§ AIM OF THE TASK:
Show all lines from the data that include the word "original".

--- SOURCE INFORMATION Enclosed Below ---

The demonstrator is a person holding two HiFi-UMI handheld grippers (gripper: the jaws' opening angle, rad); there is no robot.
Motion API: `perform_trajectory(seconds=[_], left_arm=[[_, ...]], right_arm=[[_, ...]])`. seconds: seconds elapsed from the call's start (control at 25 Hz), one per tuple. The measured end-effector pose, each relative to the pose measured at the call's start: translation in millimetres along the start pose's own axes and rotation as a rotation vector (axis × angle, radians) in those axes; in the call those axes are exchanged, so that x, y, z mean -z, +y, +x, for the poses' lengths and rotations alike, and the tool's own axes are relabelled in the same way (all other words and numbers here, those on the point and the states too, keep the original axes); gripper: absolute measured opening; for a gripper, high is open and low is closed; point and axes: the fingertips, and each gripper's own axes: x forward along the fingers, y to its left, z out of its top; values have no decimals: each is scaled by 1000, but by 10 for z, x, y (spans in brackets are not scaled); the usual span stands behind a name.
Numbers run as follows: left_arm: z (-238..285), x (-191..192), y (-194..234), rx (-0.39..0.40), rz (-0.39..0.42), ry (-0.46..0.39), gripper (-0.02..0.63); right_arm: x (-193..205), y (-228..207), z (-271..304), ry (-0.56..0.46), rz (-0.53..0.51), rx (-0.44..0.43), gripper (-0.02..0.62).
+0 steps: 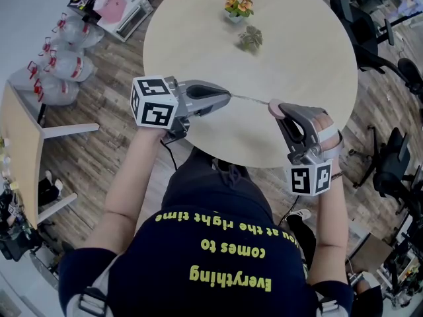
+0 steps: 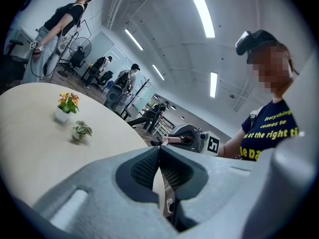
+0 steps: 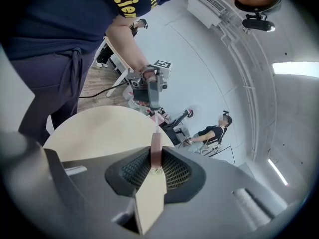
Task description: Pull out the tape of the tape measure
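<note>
A dark shirt (image 1: 218, 263) with yellow print is seen nearest, at the bottom of the head view. Beyond it a round, pale worktop (image 1: 198, 38) is shown. The left gripper (image 1: 228, 96) is held over the worktop's near edge, and its jaws are closed on the free end of the tape (image 1: 251, 99). The right gripper (image 1: 276, 106) is held to its right, and its jaws are clamped on the pink tape measure (image 3: 156, 151). A flowering pot plant (image 1: 238, 6) and a smaller green pot plant (image 1: 250, 38) are stood well apart from the grippers on the far part of the worktop. The tape is drawn out in a thin line between the two grippers, above the worktop.
</note>
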Motion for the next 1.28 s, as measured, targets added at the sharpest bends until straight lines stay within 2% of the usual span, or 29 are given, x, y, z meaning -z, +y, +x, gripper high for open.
perform_trajectory(seconds=[1.28], left_arm=[[-646,28,454,-186,-31,-17,8]], right_arm=[[539,-15,-175,148,35,13,83]])
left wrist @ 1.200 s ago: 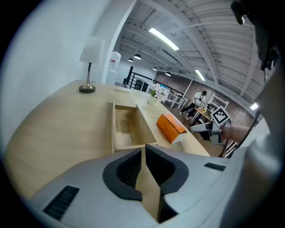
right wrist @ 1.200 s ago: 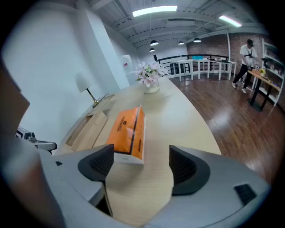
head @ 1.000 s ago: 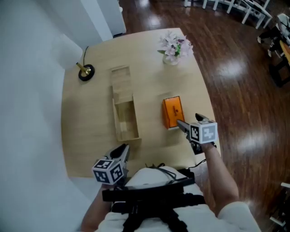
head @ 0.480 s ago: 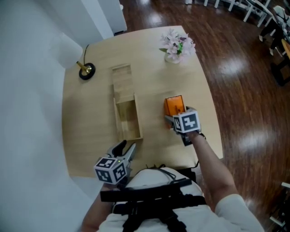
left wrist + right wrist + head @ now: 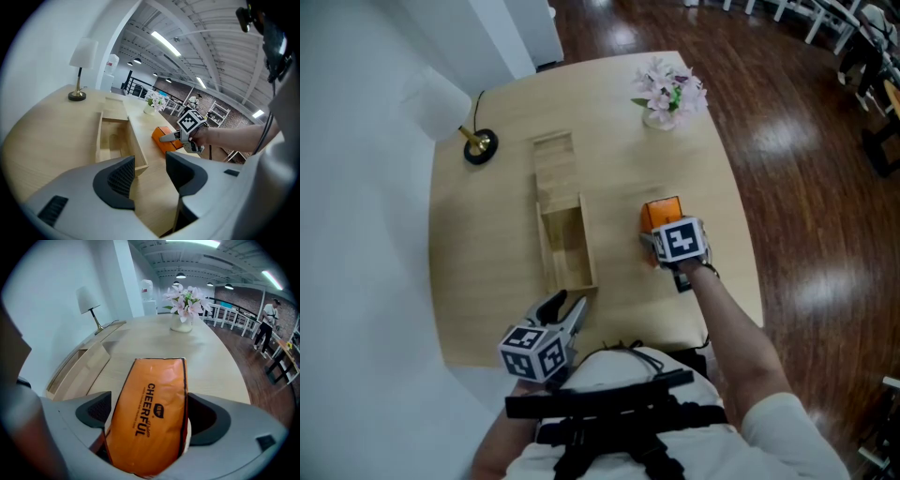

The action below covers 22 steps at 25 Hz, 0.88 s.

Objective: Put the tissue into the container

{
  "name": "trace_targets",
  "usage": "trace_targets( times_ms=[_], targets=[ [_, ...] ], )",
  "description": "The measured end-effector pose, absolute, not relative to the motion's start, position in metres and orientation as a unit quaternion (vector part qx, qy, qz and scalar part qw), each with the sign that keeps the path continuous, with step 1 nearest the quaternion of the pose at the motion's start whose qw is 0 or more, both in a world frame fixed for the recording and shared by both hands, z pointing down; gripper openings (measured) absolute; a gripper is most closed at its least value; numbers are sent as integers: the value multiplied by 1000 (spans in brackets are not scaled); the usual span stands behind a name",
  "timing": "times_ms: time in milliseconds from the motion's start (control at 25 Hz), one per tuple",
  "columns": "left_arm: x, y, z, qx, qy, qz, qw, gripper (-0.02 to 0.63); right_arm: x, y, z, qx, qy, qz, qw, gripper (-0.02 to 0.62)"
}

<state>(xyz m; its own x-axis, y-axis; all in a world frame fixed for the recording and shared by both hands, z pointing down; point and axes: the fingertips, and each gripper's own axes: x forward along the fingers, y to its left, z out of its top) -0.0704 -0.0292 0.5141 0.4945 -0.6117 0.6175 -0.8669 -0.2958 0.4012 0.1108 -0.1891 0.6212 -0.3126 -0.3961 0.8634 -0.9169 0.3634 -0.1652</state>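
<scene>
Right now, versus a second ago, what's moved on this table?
The right gripper moved in and down over the orange plastic tissue pack; its jaws have just been opening and straddle it, not clamped. The left gripper has just been opening its jaws, nothing between. The long wooden box, white lamp and pink flowers stayed.

The table point(image 5: 487, 244) is lit brightly and evenly by ceiling strip lights point(image 5: 165, 42) above it. Pale glare is thrown on the dark floor point(image 5: 787, 187) right of the table; soft shadows are cast upon the table. Both gripper views are bowed and black-cornered by wide-angle distortion.
</scene>
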Motion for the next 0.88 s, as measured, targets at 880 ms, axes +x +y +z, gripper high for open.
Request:
trace_targets(
  times_ms=[880],
  targets=[
    [-70, -24, 517, 783, -467, 175, 372, 195, 123, -193, 643, 447, -714, 392, 369, 486]
  ],
)
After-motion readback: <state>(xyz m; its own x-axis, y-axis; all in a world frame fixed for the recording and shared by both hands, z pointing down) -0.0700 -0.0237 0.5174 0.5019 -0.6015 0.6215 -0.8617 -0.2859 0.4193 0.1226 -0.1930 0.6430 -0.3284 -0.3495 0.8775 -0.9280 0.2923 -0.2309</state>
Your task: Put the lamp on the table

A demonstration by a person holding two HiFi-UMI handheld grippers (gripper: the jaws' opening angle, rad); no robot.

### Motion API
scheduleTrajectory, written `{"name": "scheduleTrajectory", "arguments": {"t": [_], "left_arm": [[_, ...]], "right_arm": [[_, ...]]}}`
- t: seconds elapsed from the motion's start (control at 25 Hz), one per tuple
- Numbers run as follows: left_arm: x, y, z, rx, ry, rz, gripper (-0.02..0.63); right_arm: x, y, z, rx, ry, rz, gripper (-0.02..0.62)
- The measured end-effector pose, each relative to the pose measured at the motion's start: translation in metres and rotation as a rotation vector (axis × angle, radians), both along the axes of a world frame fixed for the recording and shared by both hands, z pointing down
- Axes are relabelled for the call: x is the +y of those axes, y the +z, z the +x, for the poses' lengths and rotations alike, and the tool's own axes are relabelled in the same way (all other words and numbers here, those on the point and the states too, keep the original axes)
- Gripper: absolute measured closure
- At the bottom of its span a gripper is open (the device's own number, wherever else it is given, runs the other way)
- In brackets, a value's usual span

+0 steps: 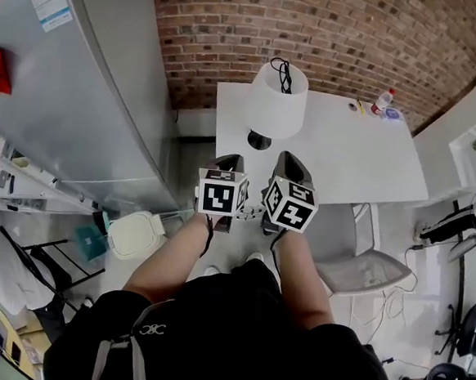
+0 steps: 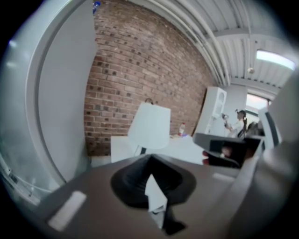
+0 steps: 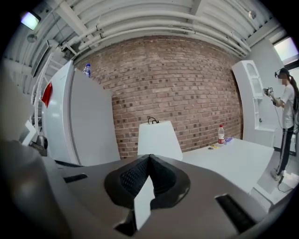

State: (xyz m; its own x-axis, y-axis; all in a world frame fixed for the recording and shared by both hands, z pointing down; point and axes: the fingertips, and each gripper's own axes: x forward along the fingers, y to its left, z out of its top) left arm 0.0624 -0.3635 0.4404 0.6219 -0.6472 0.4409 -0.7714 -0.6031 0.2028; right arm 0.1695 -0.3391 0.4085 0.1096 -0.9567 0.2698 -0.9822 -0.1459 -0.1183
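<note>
White lamp (image 1: 278, 98) stands on the bench (image 1: 347, 161) near its left edge; the job looks done. Nearby, the left hand-held gripper (image 1: 228, 161) and right hand-held gripper (image 1: 290, 160) hover, both pressed together, empty.

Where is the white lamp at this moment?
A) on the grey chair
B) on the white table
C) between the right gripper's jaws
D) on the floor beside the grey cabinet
B: the lamp stands upright on the white table, in front of the brick wall.
</note>
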Motion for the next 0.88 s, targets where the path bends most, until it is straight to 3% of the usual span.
{"name": "scheduleTrajectory", "arguments": {"t": [0.88], "left_arm": [[0.057,-0.042,0.049,0.018,0.022,0.052,0.609]], "right_arm": [[0.076,-0.048,0.011,0.059,-0.115,0.058,0.597]]}}
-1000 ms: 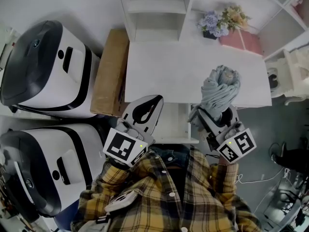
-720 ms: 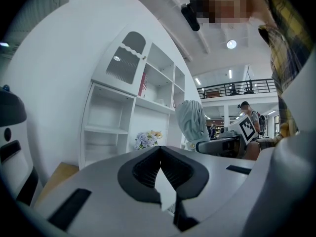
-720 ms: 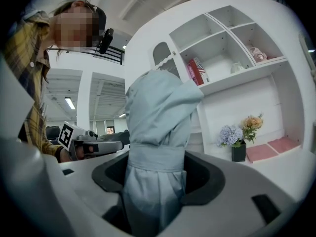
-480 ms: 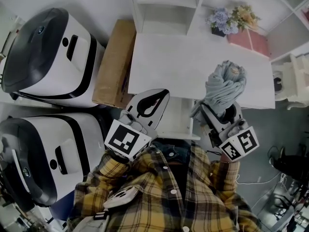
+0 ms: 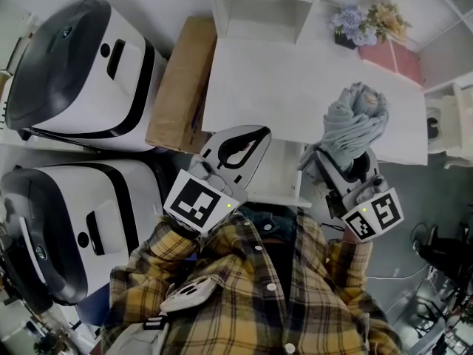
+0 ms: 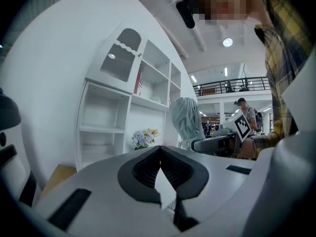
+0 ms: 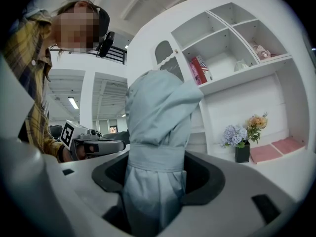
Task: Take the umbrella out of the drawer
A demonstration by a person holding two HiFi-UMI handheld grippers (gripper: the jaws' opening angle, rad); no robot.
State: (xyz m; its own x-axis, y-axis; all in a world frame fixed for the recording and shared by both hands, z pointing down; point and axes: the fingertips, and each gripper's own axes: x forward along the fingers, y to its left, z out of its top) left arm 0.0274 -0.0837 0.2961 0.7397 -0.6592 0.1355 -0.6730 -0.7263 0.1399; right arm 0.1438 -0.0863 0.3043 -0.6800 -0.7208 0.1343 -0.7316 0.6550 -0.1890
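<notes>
The folded pale blue-grey umbrella [image 5: 353,124] stands upright over the front right part of the white desk [image 5: 281,87]. My right gripper [image 5: 341,167] is shut on its lower part; in the right gripper view the umbrella [image 7: 158,127] fills the gap between the jaws of the right gripper [image 7: 157,179]. My left gripper [image 5: 238,148] hovers at the desk's front edge, left of the umbrella, shut on nothing. The white drawer [image 5: 279,189] sticks out under the desk between the two grippers. From the left gripper [image 6: 159,152] I see the umbrella [image 6: 186,122] to the right.
Two big white-and-black machines [image 5: 77,65] [image 5: 66,231] stand at the left, with a cardboard box [image 5: 181,87] against the desk's left side. A flower pot [image 5: 360,24] and a pink book [image 5: 392,56] lie at the desk's back right. White shelves [image 5: 262,6] rise behind.
Both grippers and the umbrella sit slightly further right in the view, as does the desk. The right gripper keeps its hold; the left stays shut.
</notes>
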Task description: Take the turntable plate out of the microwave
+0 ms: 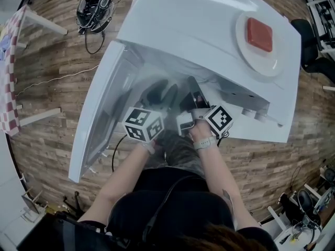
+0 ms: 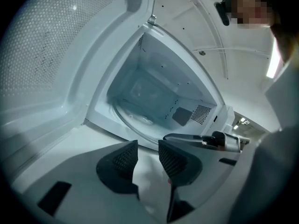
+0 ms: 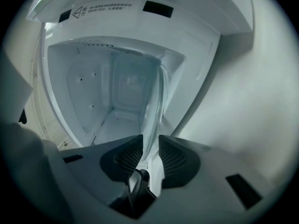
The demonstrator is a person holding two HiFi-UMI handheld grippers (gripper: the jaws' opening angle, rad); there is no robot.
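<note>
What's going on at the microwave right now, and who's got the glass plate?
A person is working at the open microwave with a claw in each hand. The right claw is closed on the rim of the glass turntable plate, which shows edge-on between its jaws and reaches back into the cavity. The left claw is open with nothing between its jaws, just in front of the opening. The plate is not yet out.

support: microwave top (image 1: 199, 20) | directly on it: white plate (image 1: 251, 59) with red block (image 1: 259, 34)
</note>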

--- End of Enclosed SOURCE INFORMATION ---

§ REPLY:
Motion API: `perform_trajectory(seconds=[_], left_arm=[[_, ...]], right_arm=[[_, ...]])`. seconds: seconds elapsed from the call's start (control at 25 Hz), one per tuple. The measured end-effector pose, each relative to the pose measured at the call's start: translation in millimetres along the start pose's own axes and rotation as a rotation vector (axis × angle, radians) in those axes; in the call those axes are exchanged, so that x, y, z mean -z, +y, +x, for the poses' lengths and rotations alike, and the tool's own axes are relabelled in the same way (all other words and numbers here, those on the point and the states too, keep the original axes); gripper: absolute measured opening; for a gripper, high is open and low is closed; point and axes: the fingertips, and each gripper's own axes: x forward along the fingers, y to its left, z out of its top; values have no decimals: each is scaled by 1000, but by 10 for z, x, y (spans in brackets are not scaled); the usual span stands behind a name.
- Axes are relabelled for the call: x is the +y of those axes, y the +z, z the +x, for the poses' lengths and rotations alike, and the tool's own axes are relabelled in the same way (all other words and numbers here, those on the point and the states too, keep the original axes)

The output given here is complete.